Optimizing requests with a queue

With our background jobs interface in place, we can create an API that will queue our incoming data and flush it to the database at a defined frequency. Flushing our data in bulk will give us performance advantages.

The Queue

A basic Queue in Go is a slice. To extend the queue, you can call append, which allocates a larger slice if required. Since this is not thread safe, we need to use locking to ensure that the queue is modified safely.

// Queue provides a queuing structure for Incoming{}
type Queue struct {
	sync.RWMutex
	values []*Incoming
}

// NewQueue creates a new *Queue instance
func NewQueue() *Queue {
	return &Queue{
		values: make([]*Incoming, 0),
	}
}

We also need to hold several Queues to split up incoming write requests.

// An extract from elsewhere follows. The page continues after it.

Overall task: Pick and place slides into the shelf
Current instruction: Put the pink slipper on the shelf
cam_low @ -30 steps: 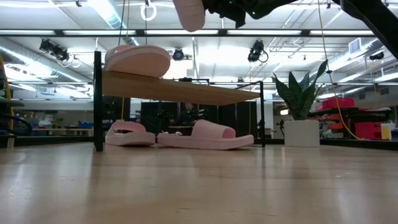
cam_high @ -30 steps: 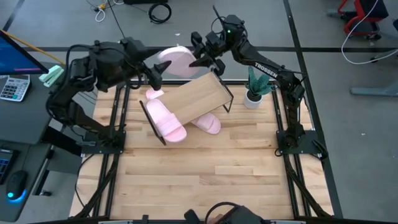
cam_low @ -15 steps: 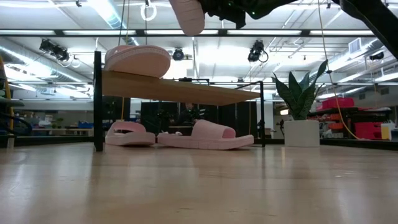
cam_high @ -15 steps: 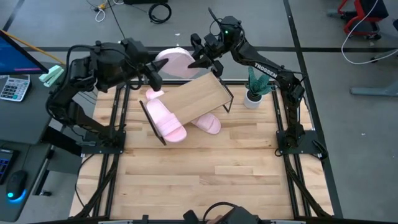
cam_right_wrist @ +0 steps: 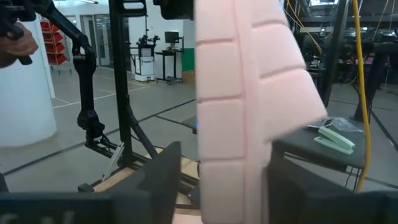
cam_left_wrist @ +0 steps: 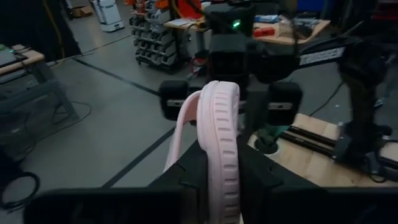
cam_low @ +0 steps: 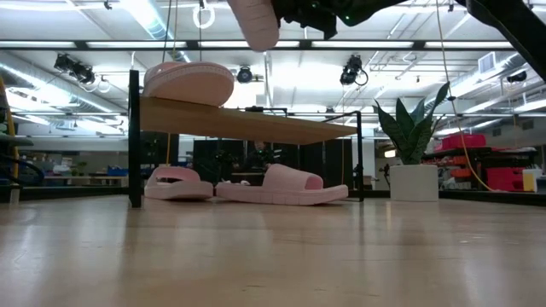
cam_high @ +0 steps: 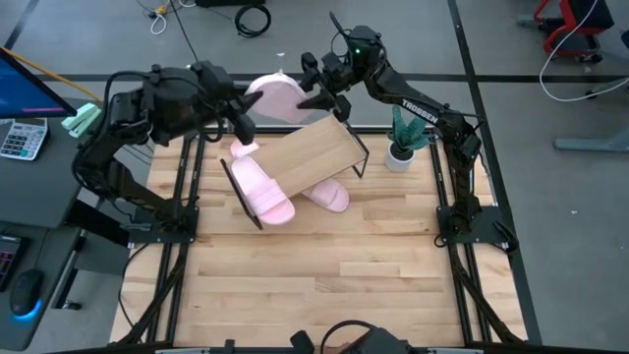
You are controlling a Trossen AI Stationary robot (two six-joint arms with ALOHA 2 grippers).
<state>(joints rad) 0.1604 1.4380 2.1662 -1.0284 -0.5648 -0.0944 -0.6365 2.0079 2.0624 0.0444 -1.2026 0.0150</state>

If we only used one queue, we would have high lock contention between all the clients trying to write to the queue, as well as delays because of the flusher which needs to clear out the queue as it’s written to the database.

// NewQueues creates a slice of *Queue instances
func NewQueues(size int) []*Queue {
	result := make([]*Queue, size)
	for i := 0; i < size; i++ {
		result[i] = NewQueue()
	}
	return result
}

The queue needs a few functions, in order to write and flush data from the queue:

Push(*Incoming) error - add a new item to the queue, return error if any,
Clear() []*Incoming - return the current items in the queue and clear it,
Length() int - report the current queued item count

The Push function should return an error when the queue is full. It is up to you to limit the queue size, so that your application doesn’t eat up all your memory in case of traffic spikes or a delay in flushing the data to the database.

There is no reasonable limit here, so it’s up to you to implement this.

// Push adds a new item to the queue
func (p *Queue) Push(item *Incoming) error {
	p.Lock()
	defer p.Unlock()
	p.values = append(p.values, item)
	return nil
}

Flushing the queue to the database requires us to read the current items of the queue, and clear them for any future calls to Push(). The current implementation keeps memory usage low, but allocates memory when values are pushed to the queue.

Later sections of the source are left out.